A higher-throughput version of the above protocol was designed for use with automation and a lower requirement for total RNA. This was accomplished by modifying a magnetic bead-based mRNA extraction (Ambion, Poly(A) Purist) for use with a Biomek FX and 96-well plates. Starting with as little as 5 μg total RNA (totRP-Amp) or 50 ng mRNA (mRP-Amp) will yield enough material for six dye-coupled hybridizations. The entire mRNA yield was used for first-strand synthesis. Subsequent steps were performed as above, except that reaction purifications were done using 96-well Qiaquick and RNeasy products. All material from the first-strand synthesis, second-strand synthesis, and PCR was concentrated by means of evaporation and used in its entirety without quantitation.
RT-PCR of ANXA7
We designed primers to exons flanking the cassette exon, used the Qiagen OneStep RT-PCR kit, and resolved the RT-PCR products on 2% agarose gels. Forward primer: 5'-TTCACAGTCTTATGGAGGTGGT-3'; reverse: 5'-CTTACGAAGAATTTCTGCATCTC-3'.

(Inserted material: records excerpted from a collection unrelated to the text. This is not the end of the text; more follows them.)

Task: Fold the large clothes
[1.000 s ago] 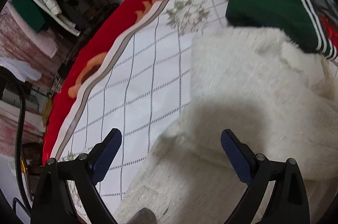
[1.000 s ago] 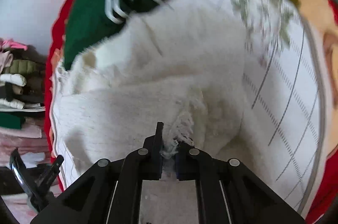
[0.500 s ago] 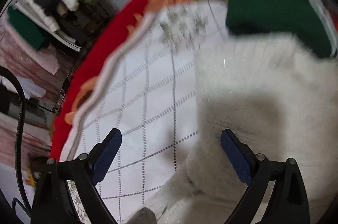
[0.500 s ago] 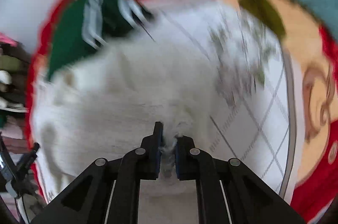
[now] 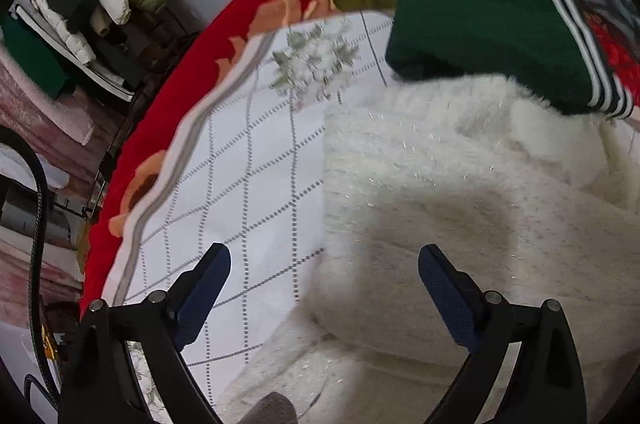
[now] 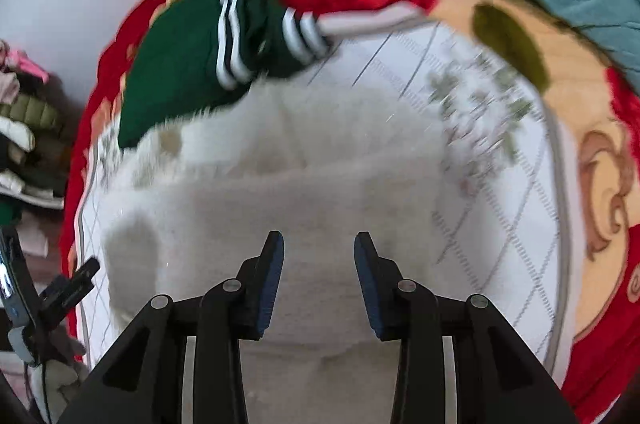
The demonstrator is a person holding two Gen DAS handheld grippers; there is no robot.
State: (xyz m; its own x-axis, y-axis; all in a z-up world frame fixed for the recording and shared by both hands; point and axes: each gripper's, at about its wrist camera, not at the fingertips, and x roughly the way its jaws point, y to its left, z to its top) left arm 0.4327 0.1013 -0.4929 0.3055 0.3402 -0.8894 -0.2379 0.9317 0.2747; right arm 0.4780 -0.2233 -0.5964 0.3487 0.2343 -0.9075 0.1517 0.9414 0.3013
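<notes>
While the fluffy white sweater point(image 6: 304, 183) is spread on the checked bed sheet point(image 5: 248, 183), here's how things are looking:

Change: the sweater edge that was pinched a second ago has been let go by the right gripper point(image 6: 319, 248); its jaws are opening, nothing is seen between them.
Left gripper point(image 5: 324, 264): held wide open above the sweater's left edge, nothing is gripped.
Meaning: a fold seems to have been laid down, so a new grab is probably needed next.
Sweater location: just in front of the folded green striped garment point(image 5: 492, 35), which is overlapped slightly at the far edge.
Hard to tell: the right view is blurred by motion; the sweater's near end is cut off by the frame, so fold neatness can't be judged.
</notes>
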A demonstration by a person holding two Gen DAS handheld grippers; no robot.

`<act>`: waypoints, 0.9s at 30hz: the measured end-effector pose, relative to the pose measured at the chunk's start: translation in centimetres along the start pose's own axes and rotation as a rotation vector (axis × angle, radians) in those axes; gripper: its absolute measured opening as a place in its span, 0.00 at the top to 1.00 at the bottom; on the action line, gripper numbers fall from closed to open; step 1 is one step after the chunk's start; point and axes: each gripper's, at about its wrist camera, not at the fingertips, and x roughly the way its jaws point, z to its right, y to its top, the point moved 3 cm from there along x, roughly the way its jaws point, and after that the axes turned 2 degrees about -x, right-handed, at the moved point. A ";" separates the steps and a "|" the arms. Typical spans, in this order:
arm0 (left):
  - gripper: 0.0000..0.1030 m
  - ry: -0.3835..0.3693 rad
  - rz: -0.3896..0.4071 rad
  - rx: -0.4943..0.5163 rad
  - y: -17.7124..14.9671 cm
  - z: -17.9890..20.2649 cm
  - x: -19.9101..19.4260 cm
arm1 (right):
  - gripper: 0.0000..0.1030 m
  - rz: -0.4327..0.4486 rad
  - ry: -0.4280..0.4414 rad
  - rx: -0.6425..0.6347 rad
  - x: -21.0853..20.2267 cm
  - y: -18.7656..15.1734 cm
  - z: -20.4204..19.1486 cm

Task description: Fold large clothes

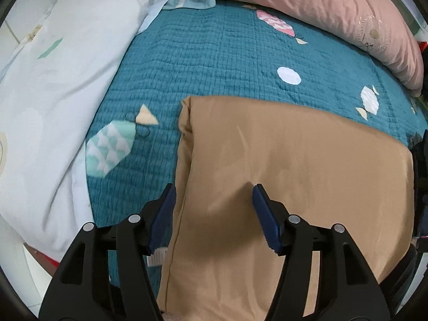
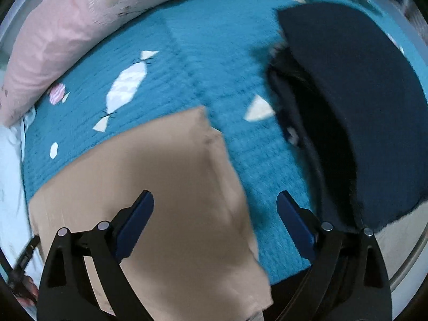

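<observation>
A bedroom in a home is shown. The bed [image 1: 214, 61] is covered by a teal quilted bedspread [image 2: 203, 61] sewn with candy and fish patches, and a pink pillow [image 1: 334, 8] is laid along its far edge beside a white pillow [image 1: 53, 93]. Folded clothes are placed on the bedspread: a tan garment [image 1: 294, 174] and a dark navy garment [image 2: 361, 93], as is usual where household laundry is handled.

No legible text, label, brand or number appears anywhere on the quilt [image 1: 214, 61] or the fabrics lying on it; its patches carry only candy shapes.
</observation>
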 end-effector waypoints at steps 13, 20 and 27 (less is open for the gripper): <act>0.30 -0.042 0.011 -0.032 -4.9 0.2 -3.2 | 0.13 -0.195 0.352 0.170 3.3 -5.8 5.1; 0.27 -0.052 -0.017 -0.050 -7.4 0.3 -3.3 | 0.19 -0.242 0.500 0.247 4.5 -8.3 5.2; 0.27 -0.047 0.006 -0.054 -8.0 0.1 -4.3 | 0.33 -0.166 0.239 0.230 1.5 -8.2 5.3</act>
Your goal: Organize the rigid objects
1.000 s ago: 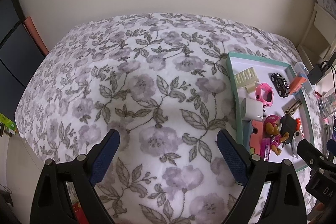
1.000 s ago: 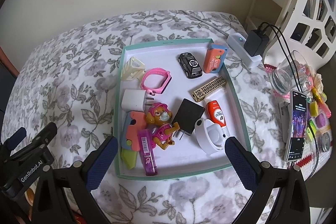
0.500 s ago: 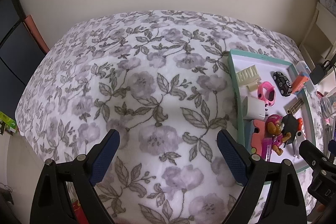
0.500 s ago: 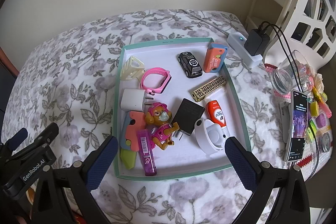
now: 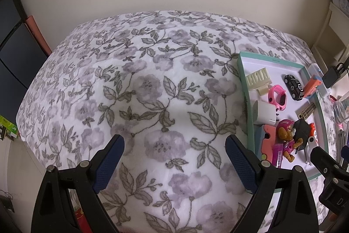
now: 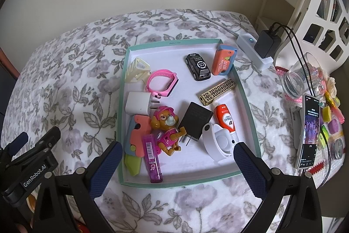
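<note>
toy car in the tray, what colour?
Black toy car, with a white circular emblem on its roof; clearest in the right wrist view.

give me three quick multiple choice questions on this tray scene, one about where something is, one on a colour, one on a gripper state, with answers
1. Where is the black toy car?
A. in the tray's far part, beside the orange case
B. on the bedspread outside the tray
C. under the puppy figure

2. What colour is the watch band?
A. green
B. pink
C. black

3. How does the right gripper stand?
A. shut on the lighter
B. shut on nothing
C. open, holding nothing

Answers:
1 A: the car lies inside the tray near its far wall, next to the orange case.
2 B: the band is plainly pink.
3 C: its blue fingers stand wide apart at the tray's near edge, nothing between them.
</note>
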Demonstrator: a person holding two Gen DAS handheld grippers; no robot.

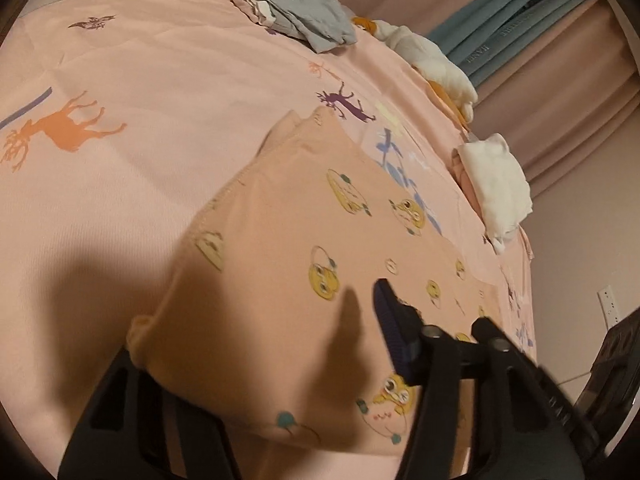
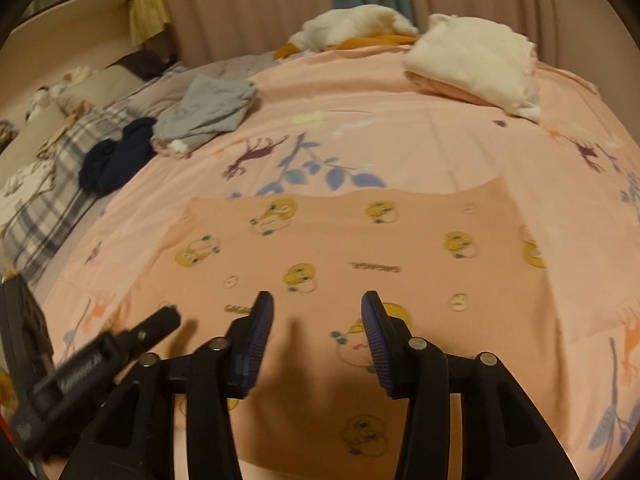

A cDNA representing exon 2 to exon 10 of ANXA7 (NM_004034) was generated with the T7 motif at the 5' end in a two-step reaction. Skeletal muscle mRNA was used to generate the long form (1,026 base-pairs (bp)) and smooth muscle mRNA to generate the short form (940 bp). RT-PCR was performed with the ANXA7-specific primers followed by additional rounds of PCR to incorporate the T7. In vitro transcription of this cDNA generated cRNA that was subsequently reverse transcribed using Superscript and random 9-mers and amino-allyl dUTP. The percentage dye incorporation and total cDNA yield were determined spectrophotometrically and the long and short forms were combined in the following ratios (5:0, 4:1, 3:2, 1:4, 0:5) with a final mass of 500 ng for each hybridization. ANXA121: 5'-GTCAGGAGTCATCTTTTCCCCCTTC-3'; ANXA1147: 5'-AGATTCATCGGTCCCTAGTCTCCCC-3'; T7ANXA121: 5'-ACTATAGGGAGAGTCAGGAGTCATC-3'
Calculation of exon edges
To estimate splice-site positions from tiling data, we tested Green's function deconvolution, derivative estimates, and wavelets. For the Green's function deconvolution method, we averaged probes placed across all 27 RB1 intron-exon boundaries to generate 5' and 3' intensity profiles of intron-exon edges. For each intron-exon boundary, this averaged profile was deconvolved from probe intensities; ideally, this should result in a spike marking the intron-exon boundary, but this method was sensitive to noise. We also tested using the derivative of each smoothed intron-exon profile. Finally, we also tested convolving each intron-exon intensity profile with wavelets, including Haar wavelets (step functions), b-spline wavelets, and Gaussian wavelets. For each of the wavelets, we varied the size of the wavelet and, for the Gaussian wavelets, the number of zero-crossings. Of the Green's function, derivative, and wavelet methods, we chose a 50-point Haar wavelet on the basis of its performance and simplicity. Thus, to estimate intron-exon boundary, we convolved this 50-point Haar wavelet with each intron-exon probe intensity profile, starting 100 nucleotides into the intron through the exon, and identified the maximum value. The location of the maximum does not coincide with the splice site, but is a constant offset from the splice site. This constant depends on probe length, can be found by profiling through known intron-exon edges (for example in RB1) and subsequently applied to new data.
Note added in proof
While this article was under review, a related article was published by Wang et al.  who describe an algorithm for determining the relative abundance of known alternative isoforms from microarray data. This article makes an important contribution to analysis methods for monitoring mRNA isoform levels using multiple oligonucleotide probes and is a useful complement to the work presented here.
Additional data files
Additional data, available with this article online, include a figure showing the optimization of formamide concentration and probe length for detecting insertions and deletions in exon-exon junctions (Additional data file 1), a figure showing the ANXA7 junction probe intensities for all pairwise combinations of exons (with 40-nucleotide probes, centrally positioned, in 35% formamide, without 'edge probe' normalization) (Additional data file 2), and a figure illustrating the detection of isoform mixtures in a single sample (using purified ANXA7 RT-PCR products from skeletal and smooth muscle over a series of isoform ratios) (Additional data file 3). Additional data file 4 provides additional details of the full-length mRNA amplification and labeling protocol.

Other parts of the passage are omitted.